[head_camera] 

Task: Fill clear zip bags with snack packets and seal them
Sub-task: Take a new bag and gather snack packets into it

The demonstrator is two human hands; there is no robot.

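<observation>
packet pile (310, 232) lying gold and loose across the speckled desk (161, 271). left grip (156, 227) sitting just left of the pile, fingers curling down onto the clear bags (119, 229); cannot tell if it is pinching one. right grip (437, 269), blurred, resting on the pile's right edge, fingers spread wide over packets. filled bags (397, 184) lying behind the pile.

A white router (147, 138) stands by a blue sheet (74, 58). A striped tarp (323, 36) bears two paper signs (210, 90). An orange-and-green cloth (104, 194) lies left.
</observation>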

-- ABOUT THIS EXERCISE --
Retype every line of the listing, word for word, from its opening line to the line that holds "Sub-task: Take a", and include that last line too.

-- RESPONSE --
[head_camera] 

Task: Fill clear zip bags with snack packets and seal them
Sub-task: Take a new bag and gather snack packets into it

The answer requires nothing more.